- _Action item_: Output range, inclusive: from the line containing "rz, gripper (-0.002" to the line containing "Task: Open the". Restate those lines from the data below word for word and only those.

- _The data_:
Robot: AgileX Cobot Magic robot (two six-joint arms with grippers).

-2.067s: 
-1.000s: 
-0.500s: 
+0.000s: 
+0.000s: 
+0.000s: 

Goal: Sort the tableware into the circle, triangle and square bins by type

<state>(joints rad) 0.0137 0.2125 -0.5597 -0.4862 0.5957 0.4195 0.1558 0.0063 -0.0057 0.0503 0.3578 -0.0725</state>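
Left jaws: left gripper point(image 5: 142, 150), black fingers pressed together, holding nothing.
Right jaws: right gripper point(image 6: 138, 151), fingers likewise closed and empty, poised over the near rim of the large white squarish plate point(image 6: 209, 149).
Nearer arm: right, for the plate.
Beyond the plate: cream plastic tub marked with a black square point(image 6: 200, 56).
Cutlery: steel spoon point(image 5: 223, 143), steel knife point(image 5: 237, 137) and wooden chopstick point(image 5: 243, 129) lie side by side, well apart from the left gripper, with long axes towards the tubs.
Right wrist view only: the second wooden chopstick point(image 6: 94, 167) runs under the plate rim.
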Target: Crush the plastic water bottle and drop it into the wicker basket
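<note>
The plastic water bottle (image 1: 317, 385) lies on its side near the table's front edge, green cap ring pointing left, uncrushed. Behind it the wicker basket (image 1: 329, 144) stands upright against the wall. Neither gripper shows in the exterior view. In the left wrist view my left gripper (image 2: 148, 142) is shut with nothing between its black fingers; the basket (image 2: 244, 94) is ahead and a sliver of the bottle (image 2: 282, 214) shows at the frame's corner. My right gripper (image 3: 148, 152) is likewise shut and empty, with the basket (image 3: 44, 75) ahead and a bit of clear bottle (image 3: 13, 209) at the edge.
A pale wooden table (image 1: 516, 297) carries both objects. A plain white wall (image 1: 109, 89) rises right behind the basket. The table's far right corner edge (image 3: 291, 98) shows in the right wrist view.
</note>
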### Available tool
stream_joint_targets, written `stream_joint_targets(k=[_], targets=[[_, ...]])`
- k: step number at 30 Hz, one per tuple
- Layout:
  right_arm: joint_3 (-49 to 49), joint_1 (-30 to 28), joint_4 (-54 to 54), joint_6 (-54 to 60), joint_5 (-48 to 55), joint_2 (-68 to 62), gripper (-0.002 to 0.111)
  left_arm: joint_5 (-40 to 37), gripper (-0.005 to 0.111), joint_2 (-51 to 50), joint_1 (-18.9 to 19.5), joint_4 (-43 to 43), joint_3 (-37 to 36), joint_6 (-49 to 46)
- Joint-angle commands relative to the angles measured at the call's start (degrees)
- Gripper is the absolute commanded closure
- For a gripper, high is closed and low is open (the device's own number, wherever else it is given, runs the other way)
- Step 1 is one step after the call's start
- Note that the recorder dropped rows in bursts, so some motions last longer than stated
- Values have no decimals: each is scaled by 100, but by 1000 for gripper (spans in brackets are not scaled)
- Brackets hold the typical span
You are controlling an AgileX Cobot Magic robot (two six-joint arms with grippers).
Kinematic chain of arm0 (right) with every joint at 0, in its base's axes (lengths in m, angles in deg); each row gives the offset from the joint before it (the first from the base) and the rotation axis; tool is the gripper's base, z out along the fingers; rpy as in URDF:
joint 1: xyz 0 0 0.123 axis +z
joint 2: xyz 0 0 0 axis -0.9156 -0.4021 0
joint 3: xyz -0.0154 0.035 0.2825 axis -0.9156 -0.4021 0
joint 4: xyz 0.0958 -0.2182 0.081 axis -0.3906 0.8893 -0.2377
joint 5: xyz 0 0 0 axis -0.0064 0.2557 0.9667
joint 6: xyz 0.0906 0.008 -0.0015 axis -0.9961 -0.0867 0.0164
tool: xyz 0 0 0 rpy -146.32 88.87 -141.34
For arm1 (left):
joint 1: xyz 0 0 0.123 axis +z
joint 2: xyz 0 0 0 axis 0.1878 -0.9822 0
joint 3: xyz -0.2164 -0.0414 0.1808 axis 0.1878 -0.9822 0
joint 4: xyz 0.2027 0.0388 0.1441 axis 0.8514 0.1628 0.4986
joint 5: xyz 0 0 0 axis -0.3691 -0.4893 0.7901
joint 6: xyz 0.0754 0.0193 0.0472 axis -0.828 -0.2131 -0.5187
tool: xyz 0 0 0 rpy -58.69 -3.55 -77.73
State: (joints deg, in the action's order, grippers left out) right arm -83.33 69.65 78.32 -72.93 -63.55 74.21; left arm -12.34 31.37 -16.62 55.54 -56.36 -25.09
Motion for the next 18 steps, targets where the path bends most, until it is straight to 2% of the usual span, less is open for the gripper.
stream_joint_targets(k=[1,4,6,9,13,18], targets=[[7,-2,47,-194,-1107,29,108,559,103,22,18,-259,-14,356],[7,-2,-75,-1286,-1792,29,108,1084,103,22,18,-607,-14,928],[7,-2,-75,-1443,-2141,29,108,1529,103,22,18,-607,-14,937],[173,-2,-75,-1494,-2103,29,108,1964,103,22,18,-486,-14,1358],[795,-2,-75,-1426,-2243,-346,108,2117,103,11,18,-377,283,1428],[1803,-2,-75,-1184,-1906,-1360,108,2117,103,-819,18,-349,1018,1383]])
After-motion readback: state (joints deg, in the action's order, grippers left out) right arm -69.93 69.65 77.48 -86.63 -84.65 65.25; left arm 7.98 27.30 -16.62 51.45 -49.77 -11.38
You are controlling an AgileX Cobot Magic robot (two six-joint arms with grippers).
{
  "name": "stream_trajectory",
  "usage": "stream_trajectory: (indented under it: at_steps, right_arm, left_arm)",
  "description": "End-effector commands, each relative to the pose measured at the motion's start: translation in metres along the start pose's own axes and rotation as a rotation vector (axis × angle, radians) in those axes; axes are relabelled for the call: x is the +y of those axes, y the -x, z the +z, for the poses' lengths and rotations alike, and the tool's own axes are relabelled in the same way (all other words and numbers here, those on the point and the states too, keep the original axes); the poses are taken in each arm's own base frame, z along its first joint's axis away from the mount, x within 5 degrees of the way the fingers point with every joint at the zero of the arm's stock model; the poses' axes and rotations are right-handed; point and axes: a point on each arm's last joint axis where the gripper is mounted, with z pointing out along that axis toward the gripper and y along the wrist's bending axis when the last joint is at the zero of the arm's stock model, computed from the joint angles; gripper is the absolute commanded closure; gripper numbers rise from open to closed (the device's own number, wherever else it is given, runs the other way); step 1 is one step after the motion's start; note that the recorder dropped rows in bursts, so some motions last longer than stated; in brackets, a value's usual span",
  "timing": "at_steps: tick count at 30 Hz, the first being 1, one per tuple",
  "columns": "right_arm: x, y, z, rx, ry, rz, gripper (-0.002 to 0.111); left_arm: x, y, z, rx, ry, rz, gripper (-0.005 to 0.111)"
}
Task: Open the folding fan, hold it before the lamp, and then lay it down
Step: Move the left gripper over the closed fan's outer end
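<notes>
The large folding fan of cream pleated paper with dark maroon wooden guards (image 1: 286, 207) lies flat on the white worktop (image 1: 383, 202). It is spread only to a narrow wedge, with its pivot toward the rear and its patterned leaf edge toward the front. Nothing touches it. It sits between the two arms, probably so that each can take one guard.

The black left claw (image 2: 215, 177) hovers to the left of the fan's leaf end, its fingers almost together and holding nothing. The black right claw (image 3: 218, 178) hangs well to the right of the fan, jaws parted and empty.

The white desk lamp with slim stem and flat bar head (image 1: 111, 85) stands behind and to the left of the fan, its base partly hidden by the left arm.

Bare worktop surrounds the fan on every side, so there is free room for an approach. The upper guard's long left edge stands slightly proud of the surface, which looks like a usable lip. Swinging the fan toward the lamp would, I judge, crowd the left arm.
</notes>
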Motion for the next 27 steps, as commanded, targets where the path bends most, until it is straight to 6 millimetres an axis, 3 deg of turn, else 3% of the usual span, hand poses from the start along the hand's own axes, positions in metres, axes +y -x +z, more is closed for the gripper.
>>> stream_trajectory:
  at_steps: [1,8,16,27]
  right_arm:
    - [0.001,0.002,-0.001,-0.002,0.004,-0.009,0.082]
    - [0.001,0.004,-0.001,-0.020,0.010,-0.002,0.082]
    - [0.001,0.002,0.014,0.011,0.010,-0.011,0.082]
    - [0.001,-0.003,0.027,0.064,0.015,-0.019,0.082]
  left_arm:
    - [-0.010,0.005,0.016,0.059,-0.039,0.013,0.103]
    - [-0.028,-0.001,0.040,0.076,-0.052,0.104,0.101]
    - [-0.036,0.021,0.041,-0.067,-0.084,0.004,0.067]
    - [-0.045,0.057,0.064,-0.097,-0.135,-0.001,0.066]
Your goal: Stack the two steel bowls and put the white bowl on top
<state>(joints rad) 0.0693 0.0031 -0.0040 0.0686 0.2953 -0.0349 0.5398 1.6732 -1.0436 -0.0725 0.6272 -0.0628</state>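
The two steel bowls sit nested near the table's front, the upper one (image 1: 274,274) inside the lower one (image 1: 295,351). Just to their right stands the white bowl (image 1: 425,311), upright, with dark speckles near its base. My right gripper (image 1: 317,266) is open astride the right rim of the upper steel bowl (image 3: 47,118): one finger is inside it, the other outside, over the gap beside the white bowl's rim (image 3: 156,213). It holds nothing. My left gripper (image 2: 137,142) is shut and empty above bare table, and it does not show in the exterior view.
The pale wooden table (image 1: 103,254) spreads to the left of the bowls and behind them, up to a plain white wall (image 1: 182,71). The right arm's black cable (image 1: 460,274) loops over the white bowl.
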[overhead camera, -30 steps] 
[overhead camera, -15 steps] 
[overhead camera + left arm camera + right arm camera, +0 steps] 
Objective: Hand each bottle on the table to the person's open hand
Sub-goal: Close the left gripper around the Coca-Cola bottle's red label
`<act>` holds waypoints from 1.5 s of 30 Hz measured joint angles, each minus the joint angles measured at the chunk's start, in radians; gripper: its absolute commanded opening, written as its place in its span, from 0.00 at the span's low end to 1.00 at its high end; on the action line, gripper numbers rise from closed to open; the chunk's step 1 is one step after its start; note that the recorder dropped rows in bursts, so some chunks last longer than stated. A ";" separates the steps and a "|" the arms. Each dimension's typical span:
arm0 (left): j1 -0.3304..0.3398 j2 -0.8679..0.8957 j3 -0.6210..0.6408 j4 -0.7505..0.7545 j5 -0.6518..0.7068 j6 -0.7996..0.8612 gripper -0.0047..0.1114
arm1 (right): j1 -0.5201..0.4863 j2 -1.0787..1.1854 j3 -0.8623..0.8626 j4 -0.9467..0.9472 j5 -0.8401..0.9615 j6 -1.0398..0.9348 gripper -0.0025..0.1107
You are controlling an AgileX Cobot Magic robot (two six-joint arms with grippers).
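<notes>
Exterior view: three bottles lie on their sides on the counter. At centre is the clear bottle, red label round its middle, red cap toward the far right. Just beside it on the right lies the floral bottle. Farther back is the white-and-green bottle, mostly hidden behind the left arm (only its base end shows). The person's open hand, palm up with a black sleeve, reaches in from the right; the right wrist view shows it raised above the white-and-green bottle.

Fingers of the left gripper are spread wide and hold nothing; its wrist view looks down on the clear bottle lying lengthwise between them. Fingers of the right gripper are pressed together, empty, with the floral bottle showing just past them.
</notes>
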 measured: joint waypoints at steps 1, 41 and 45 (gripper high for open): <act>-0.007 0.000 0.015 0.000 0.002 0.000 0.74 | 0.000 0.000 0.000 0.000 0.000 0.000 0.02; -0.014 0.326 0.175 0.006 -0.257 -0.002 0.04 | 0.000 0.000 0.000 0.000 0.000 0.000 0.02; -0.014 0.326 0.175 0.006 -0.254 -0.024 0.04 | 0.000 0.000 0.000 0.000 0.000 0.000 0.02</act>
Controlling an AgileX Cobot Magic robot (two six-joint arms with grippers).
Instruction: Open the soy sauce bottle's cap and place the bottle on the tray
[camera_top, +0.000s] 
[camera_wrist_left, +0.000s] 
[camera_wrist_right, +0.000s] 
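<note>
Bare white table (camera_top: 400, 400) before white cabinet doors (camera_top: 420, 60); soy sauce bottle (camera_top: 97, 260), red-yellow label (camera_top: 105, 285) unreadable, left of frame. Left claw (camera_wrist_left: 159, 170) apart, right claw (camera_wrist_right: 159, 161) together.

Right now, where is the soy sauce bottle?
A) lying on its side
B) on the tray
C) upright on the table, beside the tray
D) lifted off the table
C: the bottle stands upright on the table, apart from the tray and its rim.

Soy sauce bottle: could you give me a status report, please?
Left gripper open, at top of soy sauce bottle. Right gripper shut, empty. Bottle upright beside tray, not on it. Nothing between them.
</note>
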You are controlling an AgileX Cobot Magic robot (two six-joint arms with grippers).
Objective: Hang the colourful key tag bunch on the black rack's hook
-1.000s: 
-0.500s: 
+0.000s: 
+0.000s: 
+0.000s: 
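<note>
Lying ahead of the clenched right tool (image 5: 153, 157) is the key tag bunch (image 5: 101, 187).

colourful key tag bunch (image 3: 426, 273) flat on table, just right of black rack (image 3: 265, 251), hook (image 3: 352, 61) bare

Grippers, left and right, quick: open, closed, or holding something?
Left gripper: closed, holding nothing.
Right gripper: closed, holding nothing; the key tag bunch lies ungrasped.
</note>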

- _Task result_:
  "columns": "right_arm: x, y, z, rx, ry, rz, gripper (-0.002 to 0.111); left_arm: x, y, z, rx, ry, rz, gripper (-0.005 to 0.111)"
}
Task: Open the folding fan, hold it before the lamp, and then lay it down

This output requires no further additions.